There is a limited window of time to get the blocks in order for a remission to take place, or failing that, to have the best results.

So, it looks as though I will be heading for more of the Stellate Ganglion blocks... Go Figure... My Luck... But I am determined to catch this quick and my goal is to put this into remission quickley...

Thank you so much for the links. I didn't have those...

Jo- I have a follow up with the Dr in a few days.. Ugh, It looks like I may have a new diagnosis. But I am still waiting for the official dx to come from the doc.

Hugs To You...
Dawn

Dawn,

Thank you so much for the insight.. it helps me because my Dr. wanted me to do the Scalene block and I am very nervous to do it . But hearing it from someone does help with my decision... great post...

Hope everyone is doin o.k.....

Dolfinz

I had my first scalene block 2 weeks ago and also received about a 20 hour reprieve from the pain; not complete relief, but significant. I am waiting for approval on the series from W/C. I think I will ask my attorney to call and see what the delay is on the authoriaztion.

Thanks for sharing, and for the udate!

Cala

Dolfinz and Caldium-
YUou may already know this but just in case.....

Scalene blocks are not the same as a Stellate Ganglion block. SG blocks are specifically for RSD.
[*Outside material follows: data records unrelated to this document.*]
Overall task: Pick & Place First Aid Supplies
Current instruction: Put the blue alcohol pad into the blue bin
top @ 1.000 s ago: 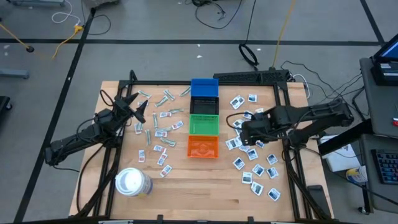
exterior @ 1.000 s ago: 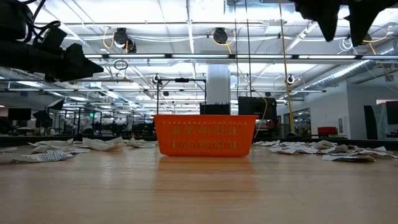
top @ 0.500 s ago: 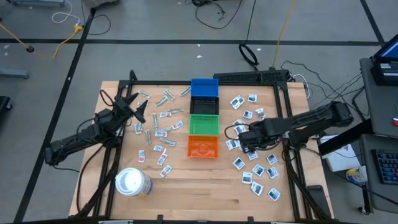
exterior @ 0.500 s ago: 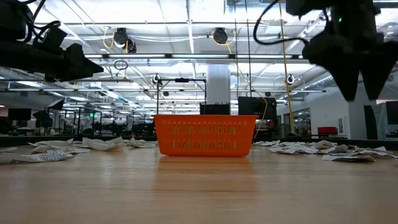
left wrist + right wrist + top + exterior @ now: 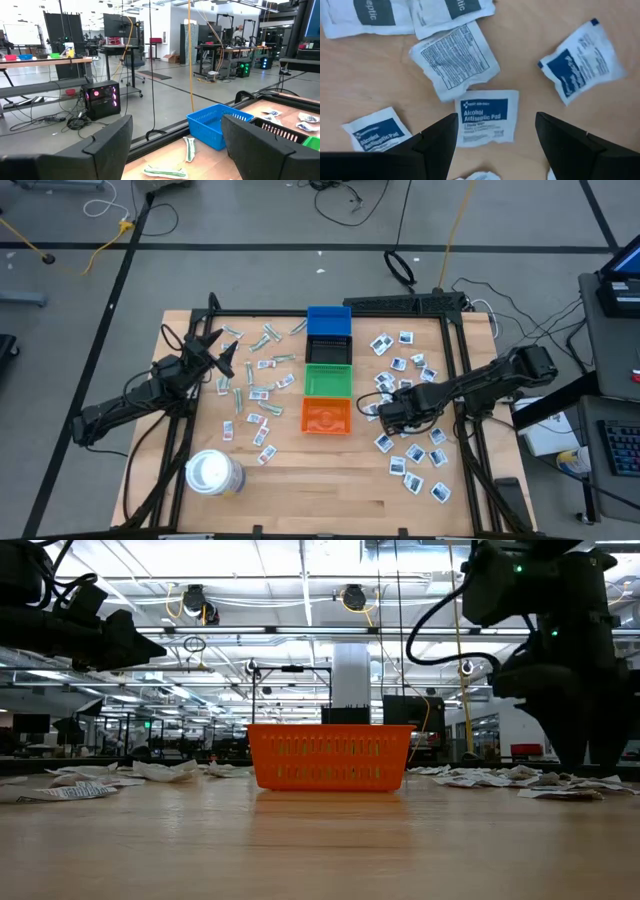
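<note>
The first aid supplies lie flat on the wooden table. White square packets with blue print are scattered right of the bins, and small strips and pale green wrappers left of them. My right gripper points down, open, low over the right-hand packets. One alcohol antiseptic pad lies between and just ahead of its fingers, which do not touch it. In the low view its fingertips hang close above the packets. My left gripper waits at the table's left, open and level, with nothing between its fingers.
A row of small bins runs down the table's middle: blue, a dark one, green and orange. A large white roll stands near the front left. More packets crowd around the pad under my right gripper.
My right gripper has come almost straight down, from well above the table to just over the white packets right of the orange bin. Its fingers have stayed equally far apart. No packet has moved.
</note>
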`<act>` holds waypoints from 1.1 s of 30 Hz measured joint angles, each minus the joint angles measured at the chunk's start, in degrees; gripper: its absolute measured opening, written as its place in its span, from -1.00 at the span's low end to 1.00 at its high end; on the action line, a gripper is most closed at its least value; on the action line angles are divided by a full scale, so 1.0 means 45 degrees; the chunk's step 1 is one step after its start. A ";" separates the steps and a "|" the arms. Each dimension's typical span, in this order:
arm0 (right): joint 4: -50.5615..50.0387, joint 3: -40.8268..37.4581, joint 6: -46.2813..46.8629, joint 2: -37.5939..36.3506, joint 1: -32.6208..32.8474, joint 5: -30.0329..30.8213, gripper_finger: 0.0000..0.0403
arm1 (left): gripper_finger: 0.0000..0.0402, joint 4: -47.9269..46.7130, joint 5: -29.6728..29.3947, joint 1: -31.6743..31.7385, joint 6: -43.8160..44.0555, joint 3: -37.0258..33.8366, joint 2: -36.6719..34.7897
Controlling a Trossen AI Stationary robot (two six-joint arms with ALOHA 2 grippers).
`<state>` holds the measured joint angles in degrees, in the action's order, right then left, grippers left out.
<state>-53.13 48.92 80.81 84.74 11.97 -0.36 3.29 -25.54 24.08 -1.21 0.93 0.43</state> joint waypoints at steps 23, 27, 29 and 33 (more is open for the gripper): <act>0.2618 -0.1225 0.0033 0.0250 0.0105 -0.1317 -0.45 | 0.52 0.0068 0.0000 0.0001 -0.0005 -0.0010 0.0000; 0.2745 -0.1348 0.0228 0.0250 0.0105 -0.1504 -0.72 | 0.52 0.0071 0.0002 0.0002 -0.0003 -0.0010 0.0000; 0.2763 -0.1354 0.0224 0.0177 0.0105 -0.1541 -0.83 | 0.52 0.0073 0.0005 0.0003 -0.0005 -0.0010 0.0000; 0.2549 -0.1117 0.0087 0.0052 0.0105 -0.1586 -0.97 | 0.52 0.0078 0.0005 0.0003 -0.0005 -0.0010 0.0000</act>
<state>-41.66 43.89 81.20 84.97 12.45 -7.50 3.64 -25.52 24.10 -1.23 0.89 0.43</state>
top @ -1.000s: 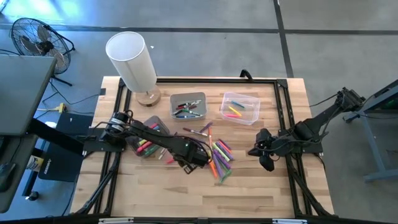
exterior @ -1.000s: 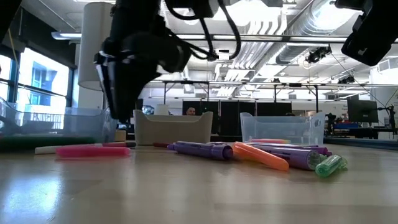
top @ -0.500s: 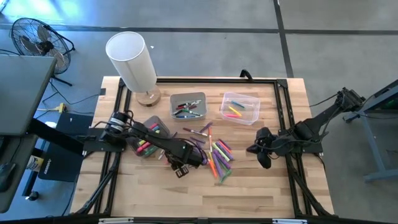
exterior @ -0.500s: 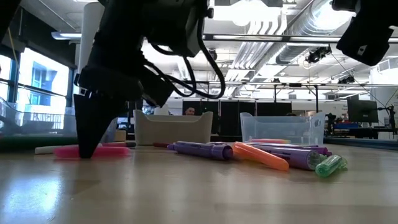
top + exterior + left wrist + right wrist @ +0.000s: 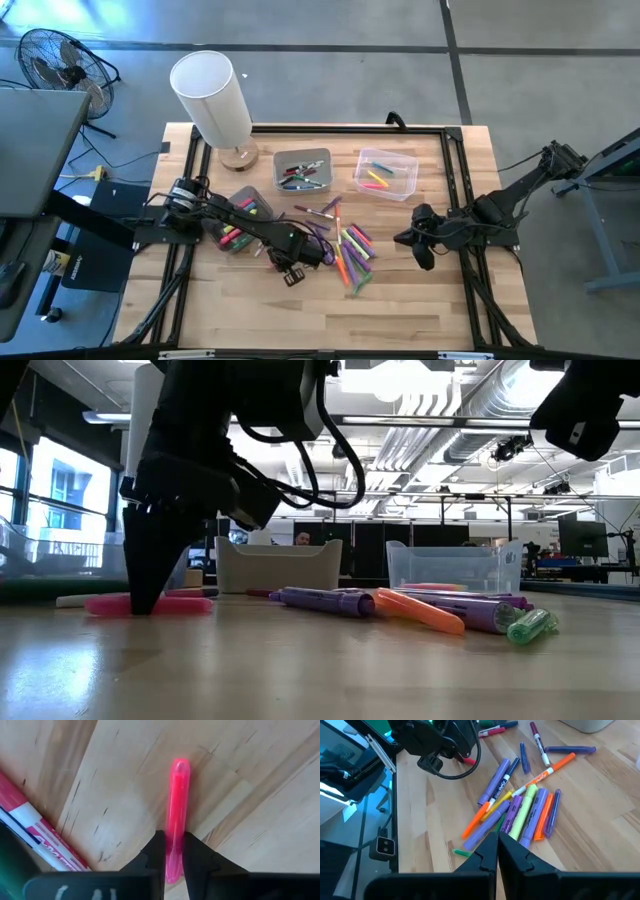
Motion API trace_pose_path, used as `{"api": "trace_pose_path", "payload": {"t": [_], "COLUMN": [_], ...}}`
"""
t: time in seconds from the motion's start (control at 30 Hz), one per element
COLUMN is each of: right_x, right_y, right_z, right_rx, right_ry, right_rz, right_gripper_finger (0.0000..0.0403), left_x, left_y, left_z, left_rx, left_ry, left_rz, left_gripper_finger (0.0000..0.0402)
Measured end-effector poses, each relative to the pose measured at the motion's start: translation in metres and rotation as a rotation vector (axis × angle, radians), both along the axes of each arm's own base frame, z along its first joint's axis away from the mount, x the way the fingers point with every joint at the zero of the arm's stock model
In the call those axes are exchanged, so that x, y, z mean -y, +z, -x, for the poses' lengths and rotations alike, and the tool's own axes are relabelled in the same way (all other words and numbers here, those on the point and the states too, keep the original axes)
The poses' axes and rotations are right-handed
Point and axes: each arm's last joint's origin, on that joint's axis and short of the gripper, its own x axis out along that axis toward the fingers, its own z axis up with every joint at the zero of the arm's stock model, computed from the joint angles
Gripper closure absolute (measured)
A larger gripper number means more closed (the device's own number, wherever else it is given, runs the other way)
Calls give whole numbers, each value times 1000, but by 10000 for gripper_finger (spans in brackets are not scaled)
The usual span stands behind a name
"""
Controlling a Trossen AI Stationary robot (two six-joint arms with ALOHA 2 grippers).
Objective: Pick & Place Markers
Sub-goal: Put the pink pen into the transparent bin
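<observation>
A pink marker (image 5: 178, 795) lies flat on the wood left of the main heap. My left gripper (image 5: 277, 258) points straight down over it and is shut on it (image 5: 145, 600). Several purple, orange, yellow and green markers (image 5: 350, 250) lie in a loose heap at the table's middle. Next to the pink one lies a red-and-white marker (image 5: 35, 830). My right gripper (image 5: 497, 845) hangs shut and empty above the table's right side (image 5: 408, 240), tilted toward the heap. My left gripper pinches the pink marker between its two fingers, on the barrel's two long sides (image 5: 172, 851), toward one end. The fingers come from above, point down and lie across the marker. The marker lies flat on the table.
A grey bin (image 5: 302, 170) and a clear bin (image 5: 385, 172) stand at the far middle, each with markers inside. A third clear bin (image 5: 240, 222) with markers sits under my left arm. A white lamp (image 5: 212, 100) stands at the far left. Bare wood lies along the near edge.
My left gripper has come down and gone toward the table's left edge, away from the heap. Its fingertips have reached the table at the pink marker, which has stayed where it lay.
</observation>
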Motion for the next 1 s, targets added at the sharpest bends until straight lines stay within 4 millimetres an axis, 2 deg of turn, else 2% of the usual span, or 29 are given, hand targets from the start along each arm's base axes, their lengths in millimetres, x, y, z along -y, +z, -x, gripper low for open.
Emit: {"api": "trace_pose_path", "payload": {"t": [0.2, 0.33, 0.67, 0.87, 1.0], "right_x": [0, 0, 0, 1, 5], "right_y": [0, 0, -1, -2, -7], "right_z": [0, 0, 1, 1, 5], "right_rx": [1, 1, -4, -12, -74], "right_ry": [42, 64, 98, 112, 3], "right_rz": [60, 92, 139, 164, 144], "right_gripper_finger": [402, 402, 403, 403, 403], "left_x": [0, 1, 0, -10, -36], "left_y": [4, 16, 57, 96, 132], "left_z": [-1, -4, -21, -42, -56], "left_rx": [5, 14, 188, 339, 450], "left_ry": [67, 101, 188, 166, 127], "left_rz": [-5, -30, -34, -51, -125], "left_gripper_finger": [369, 369, 369, 369, 364]}}
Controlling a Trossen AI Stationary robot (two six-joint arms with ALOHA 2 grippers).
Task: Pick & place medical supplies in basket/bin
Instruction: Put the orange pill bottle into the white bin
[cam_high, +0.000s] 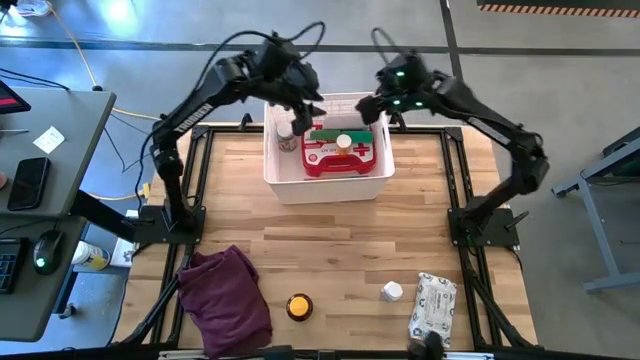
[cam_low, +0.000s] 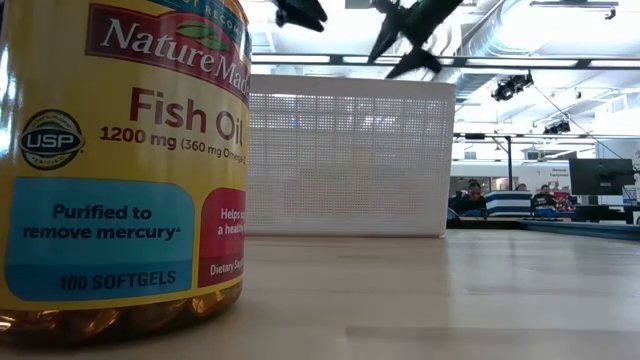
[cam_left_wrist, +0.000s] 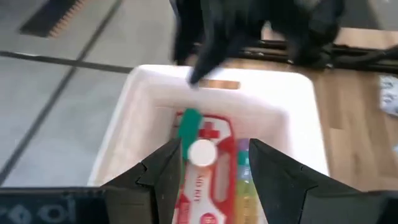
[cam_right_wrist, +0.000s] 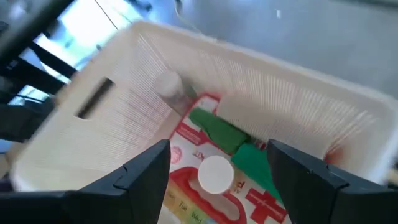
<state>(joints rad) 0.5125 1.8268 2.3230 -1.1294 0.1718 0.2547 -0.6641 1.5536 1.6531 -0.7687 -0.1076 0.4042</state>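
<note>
Over the white basket (cam_high: 328, 185) at the far edge of the wooden surface (cam_high: 340, 260), the left hand (cam_high: 300, 118) and right hand (cam_high: 372, 108) hover with fingers parted and nothing held. Inside lie the red first-aid case (cam_high: 345, 153), green rolls (cam_right_wrist: 233, 140) and a small bottle (cam_high: 286, 138). Near the front edge sit the fish oil bottle (cam_high: 299, 306), white bottle (cam_high: 391, 292), wipes pack (cam_high: 432, 308) and purple cloth (cam_high: 228, 297).

Both arms were matte black, built from slim tube links with chunkier joint housings. The left arm (cam_high: 185, 115) had white lettering running down one link, too small to read. Loose black cables looped off the upper joints on both. The right arm (cam_high: 495, 125) showed a small green light near its wrist. Each claw had two flat, angular black fingers (cam_right_wrist: 146, 171).
</note>
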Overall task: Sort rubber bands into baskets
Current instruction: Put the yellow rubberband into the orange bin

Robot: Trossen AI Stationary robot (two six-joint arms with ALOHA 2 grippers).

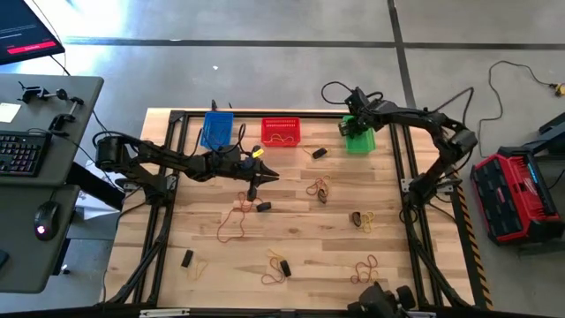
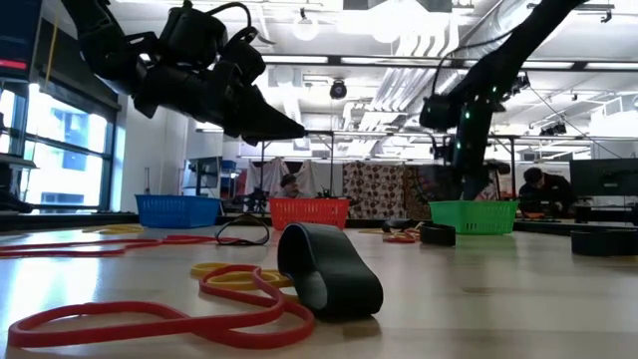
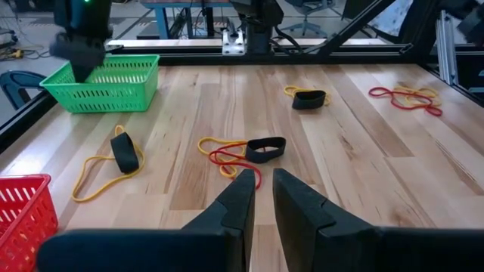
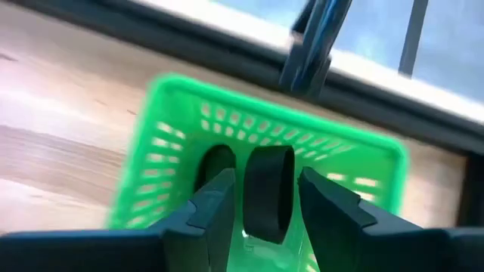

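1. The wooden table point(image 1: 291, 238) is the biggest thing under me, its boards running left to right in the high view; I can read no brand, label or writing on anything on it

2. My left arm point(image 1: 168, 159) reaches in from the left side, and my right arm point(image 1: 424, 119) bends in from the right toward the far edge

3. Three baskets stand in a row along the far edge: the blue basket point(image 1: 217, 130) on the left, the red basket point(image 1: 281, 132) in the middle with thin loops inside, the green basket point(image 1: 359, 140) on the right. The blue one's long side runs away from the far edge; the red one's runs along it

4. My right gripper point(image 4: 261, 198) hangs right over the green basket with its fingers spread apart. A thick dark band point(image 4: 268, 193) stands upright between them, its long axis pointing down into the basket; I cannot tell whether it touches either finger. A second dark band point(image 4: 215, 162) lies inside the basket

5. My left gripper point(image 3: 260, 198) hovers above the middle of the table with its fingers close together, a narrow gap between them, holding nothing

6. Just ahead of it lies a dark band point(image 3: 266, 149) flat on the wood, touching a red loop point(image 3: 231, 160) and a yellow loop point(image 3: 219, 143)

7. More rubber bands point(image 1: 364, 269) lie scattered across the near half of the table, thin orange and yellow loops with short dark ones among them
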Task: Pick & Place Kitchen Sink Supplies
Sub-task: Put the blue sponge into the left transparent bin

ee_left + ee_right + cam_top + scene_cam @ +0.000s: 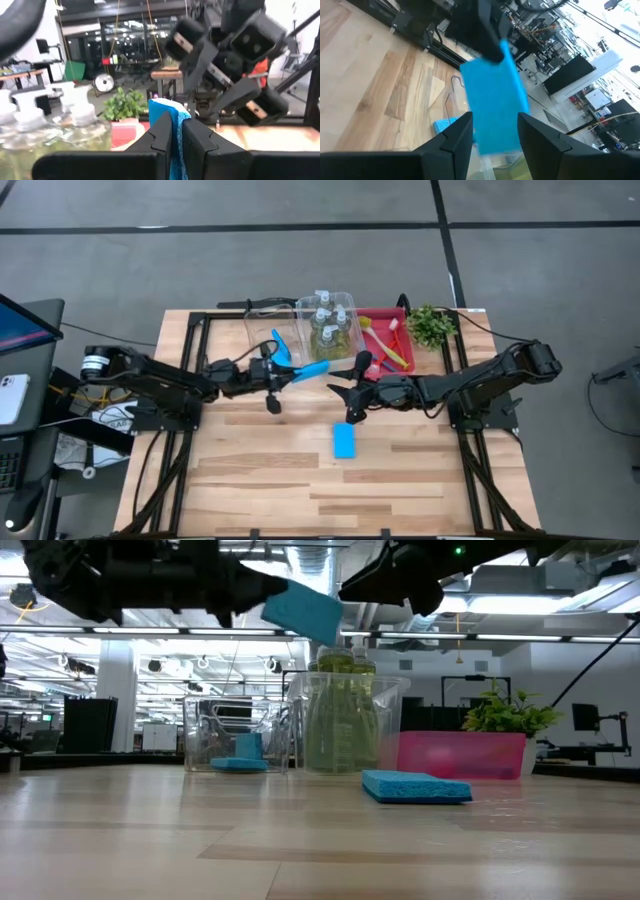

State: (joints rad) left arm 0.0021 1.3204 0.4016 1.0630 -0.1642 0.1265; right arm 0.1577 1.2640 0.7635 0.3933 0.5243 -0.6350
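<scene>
left gripper (300, 370) holds a blue sponge (311, 369) in the air, facing the spread right gripper (345, 392).

the left gripper's fingers (161, 135) are clenched on the sponge's edge, lifting it clear of the table (250, 480) just in front of the clear bins; the right gripper's jaws stand released, apart on either side of the sponge without touching it, seen in the right wrist view. a second blue sponge (344, 442) lies flat on the bare wood near the middle, and a third (238, 764) rests in the left clear bin (262, 320). the bottles (330, 320) stand in the next bin, the brushes (385, 345) lie in the red tray (392, 315), with the plant (431, 326) beside it.
</scene>
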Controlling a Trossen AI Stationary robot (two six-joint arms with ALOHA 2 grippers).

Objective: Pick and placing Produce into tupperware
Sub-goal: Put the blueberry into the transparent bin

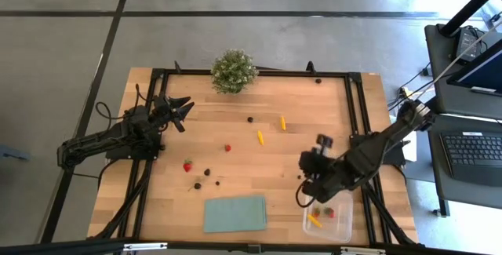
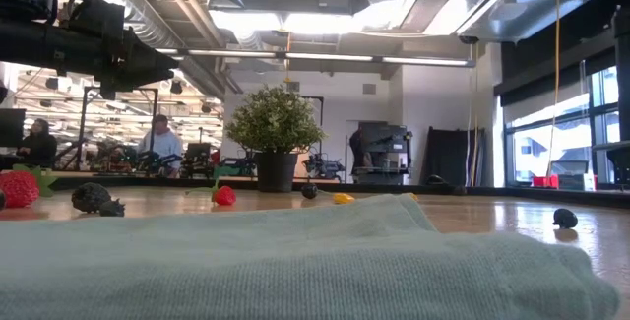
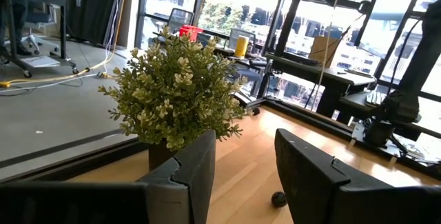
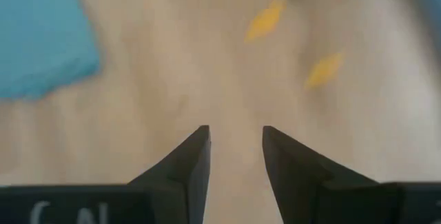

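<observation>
The clear tupperware (image 1: 343,228) stands at the table's near right corner. It holds a yellow piece (image 1: 314,220), a strawberry (image 1: 330,212) and dark berries. Loose produce lies mid-table: two strawberries (image 1: 227,147) (image 1: 187,165), two yellow pieces (image 1: 260,137) (image 1: 283,122) and dark berries (image 1: 207,172). My right gripper (image 4: 236,138) hangs open above the wood, just on the far-left side of the tupperware (image 1: 306,166). It slants down toward the yellow pieces (image 4: 265,18) with nothing between its fingers. My left gripper (image 3: 244,148) waits open and level at the table's left (image 1: 182,110), facing the potted plant.
A bushy potted plant (image 1: 233,71) stands at the far edge. A pale-green sheet (image 1: 235,213) lies flat at the near edge and fills the low view's foreground (image 2: 295,261). Single dark berries lie far right (image 1: 318,81) and mid-table (image 1: 250,118). People sit in the room behind.
</observation>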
The scalene block is used as a diagnostic tool to see if you have TOS, and also to give you an idea of whether surgery would be helpful. If getting them in a seires and quickly after diagnosis was a way of treatment/remission, many of us would be better by now.... Having the scalene block later will not really affect your TOS all that much unless you have very severe nerve compression.

Johanna

And Dawn- I continue to send warm (pun intended!) thoughts your way.

Hope the Blocks continue to work for you.